The article concludes with, “Therefore, clinicians must help families decide whether the benefits of prophylaxis outweigh the risks and inconvenience. … Additional research is needed to validate the risk factors and profiles that we identified.”

But six pages of discussing renal scarring (which is only a proxy for a small risk of future renal failure or hypertension), followed by a couple paragraphs, without numbers, about the risks of prophylaxis, does not provide the balanced presentation clinicians need to help families make wise decisions. In the new era of Choosing Wisely, scientific articles making clinical recommendations should not be published without an accompanying risk-benefit analysis, either in the article or in an editorial. The maxim in surgery, channeling Voltaire, is that “ perfect is the enemy of good.

There is mounting evidence that giving any antibiotics to young infants is harmful. Even 2 days of antibiotics before 1 month of age leads to measurable changes in the gut microbiota 6 months later. Antibiotics in infancy are associated with obesity at 24 months and at 48 months of age . All medical treatments introduce a substantial risk of harm . As Shakespeare wrote 400 years ago, “Striving to better, oft we mar what’s well.” I don’t doubt the conclusion that prophylaxis reduces UTIs, but giving 6,000 doses to prevent one UTI?! Even Kaley Cuoco can’t sell that.
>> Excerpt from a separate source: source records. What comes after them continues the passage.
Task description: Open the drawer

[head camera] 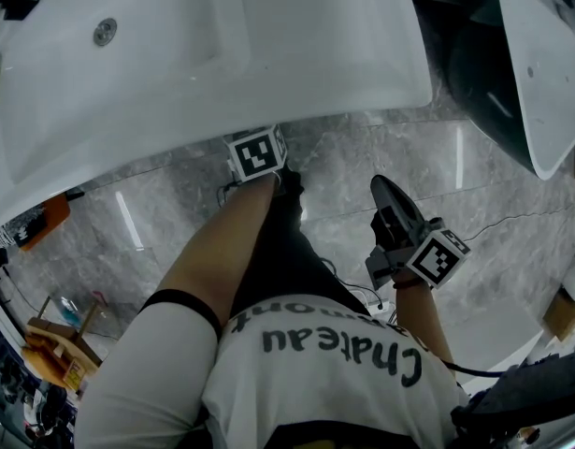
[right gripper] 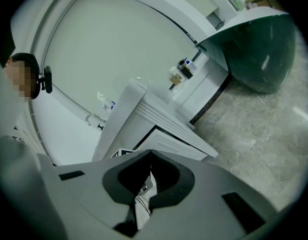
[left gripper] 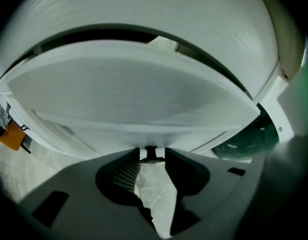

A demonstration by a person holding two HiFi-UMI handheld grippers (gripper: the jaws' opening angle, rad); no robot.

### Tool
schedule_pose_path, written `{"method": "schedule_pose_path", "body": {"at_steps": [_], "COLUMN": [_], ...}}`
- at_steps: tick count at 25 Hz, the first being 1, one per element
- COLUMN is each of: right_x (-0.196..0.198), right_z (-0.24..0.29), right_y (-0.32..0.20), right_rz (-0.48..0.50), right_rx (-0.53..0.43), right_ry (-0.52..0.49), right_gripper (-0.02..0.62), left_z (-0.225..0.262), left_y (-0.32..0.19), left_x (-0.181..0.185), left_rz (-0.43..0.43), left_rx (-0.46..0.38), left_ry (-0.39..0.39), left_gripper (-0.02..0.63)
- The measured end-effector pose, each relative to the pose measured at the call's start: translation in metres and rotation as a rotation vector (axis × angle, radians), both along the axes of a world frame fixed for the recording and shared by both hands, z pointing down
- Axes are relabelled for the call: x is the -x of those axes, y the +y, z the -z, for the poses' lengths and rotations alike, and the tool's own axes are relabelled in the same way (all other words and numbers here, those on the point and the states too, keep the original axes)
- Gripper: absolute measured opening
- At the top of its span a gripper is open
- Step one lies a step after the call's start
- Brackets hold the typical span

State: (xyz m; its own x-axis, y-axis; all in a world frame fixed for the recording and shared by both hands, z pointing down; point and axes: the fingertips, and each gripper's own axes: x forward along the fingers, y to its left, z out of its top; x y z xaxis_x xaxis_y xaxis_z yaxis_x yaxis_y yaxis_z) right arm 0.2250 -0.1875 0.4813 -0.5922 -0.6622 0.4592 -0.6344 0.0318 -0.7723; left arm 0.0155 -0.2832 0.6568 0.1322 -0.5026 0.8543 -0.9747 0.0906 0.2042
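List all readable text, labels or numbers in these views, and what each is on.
"Chateau": on the person's white shirt, upside down in the head view.
"...mont": second line on the same shirt; its start is hidden by a fold.
Small containers on the far ledge in the right gripper view: labels too small to read.

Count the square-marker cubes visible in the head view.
2. One cube tops the left gripper at the basin edge; the other tops the right gripper above the floor.
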Motion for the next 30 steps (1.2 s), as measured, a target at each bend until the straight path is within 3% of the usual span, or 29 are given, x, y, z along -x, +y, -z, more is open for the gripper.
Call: {"method": "schedule_pose_path", "body": {"at_steps": [30], "right_x": [0.0], "right_z": [0.004], "right_y": [0.016], "right_rz": [-0.003], "right_rx": [-0.009], "right_ry": [-0.027], "right_gripper": [0.009], "left_z": [-0.005], "left_y": [0.041], "left_x": [-0.008], "left_rz": [-0.02], "left_rx": [0.032], "left_ry": [0.032], "left_gripper": [0.156]}}
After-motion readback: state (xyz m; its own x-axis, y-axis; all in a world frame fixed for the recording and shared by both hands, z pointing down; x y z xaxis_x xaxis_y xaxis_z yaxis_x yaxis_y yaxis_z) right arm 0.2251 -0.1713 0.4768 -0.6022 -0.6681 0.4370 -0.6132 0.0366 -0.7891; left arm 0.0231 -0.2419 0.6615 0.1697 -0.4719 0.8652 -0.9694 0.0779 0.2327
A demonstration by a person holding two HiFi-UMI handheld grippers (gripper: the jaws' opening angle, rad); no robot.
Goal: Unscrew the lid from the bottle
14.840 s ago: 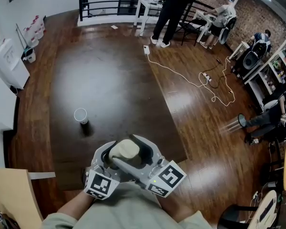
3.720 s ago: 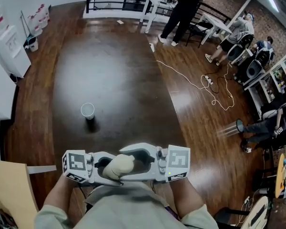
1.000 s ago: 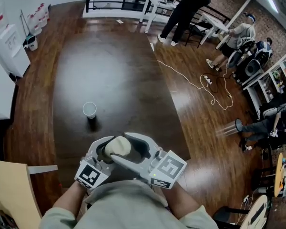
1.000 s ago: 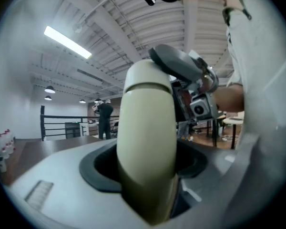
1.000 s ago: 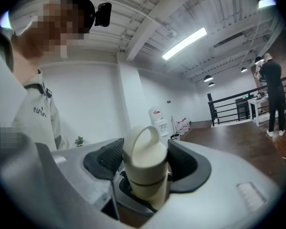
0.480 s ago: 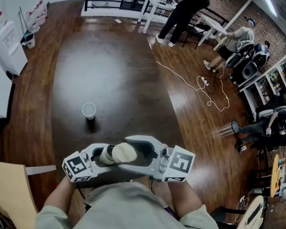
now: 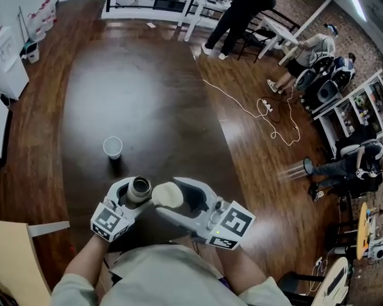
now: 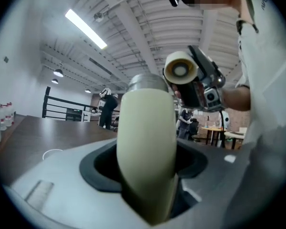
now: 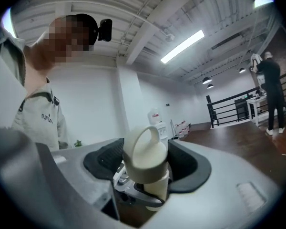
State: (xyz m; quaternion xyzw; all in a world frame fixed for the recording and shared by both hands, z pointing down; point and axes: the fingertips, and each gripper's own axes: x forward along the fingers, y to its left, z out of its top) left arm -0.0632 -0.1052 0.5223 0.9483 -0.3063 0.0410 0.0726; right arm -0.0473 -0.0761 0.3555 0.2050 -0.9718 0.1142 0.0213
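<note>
Separation appears complete, lower centre: left gripper [image 7: 133, 197] clamps cream steel-necked bottle [image 8: 145, 144], right gripper [image 7: 179, 200] clamps cream loop-handled lid [image 9: 145, 152]. Advisable: hold both grips firm, withdraw lid straight.

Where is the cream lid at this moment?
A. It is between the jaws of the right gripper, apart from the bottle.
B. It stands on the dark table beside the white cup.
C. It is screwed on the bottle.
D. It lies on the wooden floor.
A: the lid sits between the jaws of the right gripper, while the bottle in the left gripper shows its open mouth beside it.
</note>
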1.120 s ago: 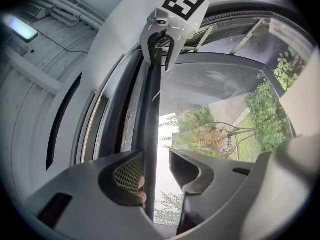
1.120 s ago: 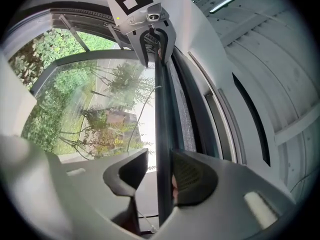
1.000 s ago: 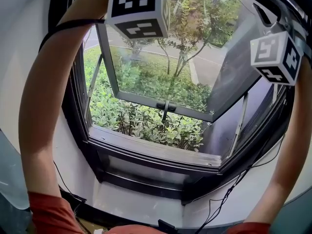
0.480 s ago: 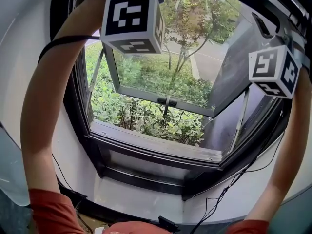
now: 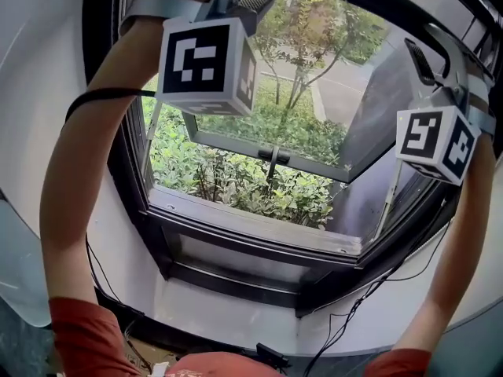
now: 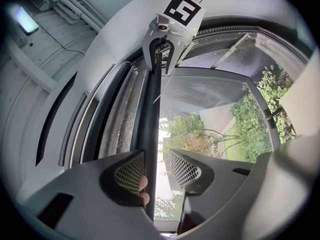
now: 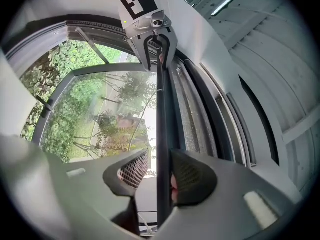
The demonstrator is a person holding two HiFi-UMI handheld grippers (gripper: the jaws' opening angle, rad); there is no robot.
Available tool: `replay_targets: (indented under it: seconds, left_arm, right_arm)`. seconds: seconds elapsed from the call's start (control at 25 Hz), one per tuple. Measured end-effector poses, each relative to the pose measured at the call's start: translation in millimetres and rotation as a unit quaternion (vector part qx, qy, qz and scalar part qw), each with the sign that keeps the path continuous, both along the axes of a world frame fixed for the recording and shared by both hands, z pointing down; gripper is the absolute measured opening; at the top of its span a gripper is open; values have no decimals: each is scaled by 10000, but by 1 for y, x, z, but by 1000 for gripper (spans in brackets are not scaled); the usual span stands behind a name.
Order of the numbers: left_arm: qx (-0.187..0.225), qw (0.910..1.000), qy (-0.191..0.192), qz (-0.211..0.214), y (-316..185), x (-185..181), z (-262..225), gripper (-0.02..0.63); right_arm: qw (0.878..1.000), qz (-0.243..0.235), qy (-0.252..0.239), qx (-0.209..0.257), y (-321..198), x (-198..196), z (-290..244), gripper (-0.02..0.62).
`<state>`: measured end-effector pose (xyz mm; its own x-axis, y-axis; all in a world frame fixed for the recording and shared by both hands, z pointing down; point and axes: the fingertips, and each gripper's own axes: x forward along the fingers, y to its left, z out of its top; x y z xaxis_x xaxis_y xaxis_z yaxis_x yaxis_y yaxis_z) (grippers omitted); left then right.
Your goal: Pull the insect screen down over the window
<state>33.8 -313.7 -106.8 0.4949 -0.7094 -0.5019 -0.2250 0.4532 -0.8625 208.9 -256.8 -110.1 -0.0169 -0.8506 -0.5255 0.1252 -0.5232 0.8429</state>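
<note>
The insect screen pull bar (image 6: 151, 109), near the top edge of the window (image 5: 251, 228), is straddled by left gripper (image 6: 157, 170) and right gripper (image 7: 162, 174), jaws apart and unclamped, presumably so both ends are drawn down level.

Both my arms reach up. My left arm (image 5: 75, 187) curves up one side and my right arm (image 5: 464, 258) up the other, with bare forearms and red sleeves (image 5: 86, 336) at the elbows. In the head view the left marker cube (image 5: 206, 63) sits higher than the right marker cube (image 5: 436, 144).

My left gripper (image 6: 154, 170) points upward with its jaws apart. The bar (image 6: 152, 109) runs between them, against the left pad and clear of the other. A fingertip (image 6: 144, 186) shows beside that pad.

My right gripper (image 7: 157, 171) is the mirror of it: its jaws are apart and the bar lies against the right pad.
</note>
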Motion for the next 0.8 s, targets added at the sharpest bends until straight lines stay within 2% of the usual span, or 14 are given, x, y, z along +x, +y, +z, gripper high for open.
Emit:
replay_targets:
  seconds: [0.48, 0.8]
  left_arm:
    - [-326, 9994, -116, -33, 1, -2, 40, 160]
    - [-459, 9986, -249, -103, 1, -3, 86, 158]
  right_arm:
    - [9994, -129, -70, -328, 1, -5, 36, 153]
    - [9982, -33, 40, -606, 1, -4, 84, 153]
Ultimately, this choice is not up to the hospitalist, the emergency department doctor, or the urologist. The decision belongs to the parents guided by a primary care doctor they trust. Our professional duty, ethically and legally, is to communicate the risks and benefits to the parents in a manner which they can understand and to provide them the support and counseling necessary to make a wise choice for their child. By focusing on the child and that duty, medical professionals can defuse any clashes of egos, departmental power struggles, or autocratic hierarchy that might interfere. Doctors educate and recommend, but the parent decides what is best for his or her child.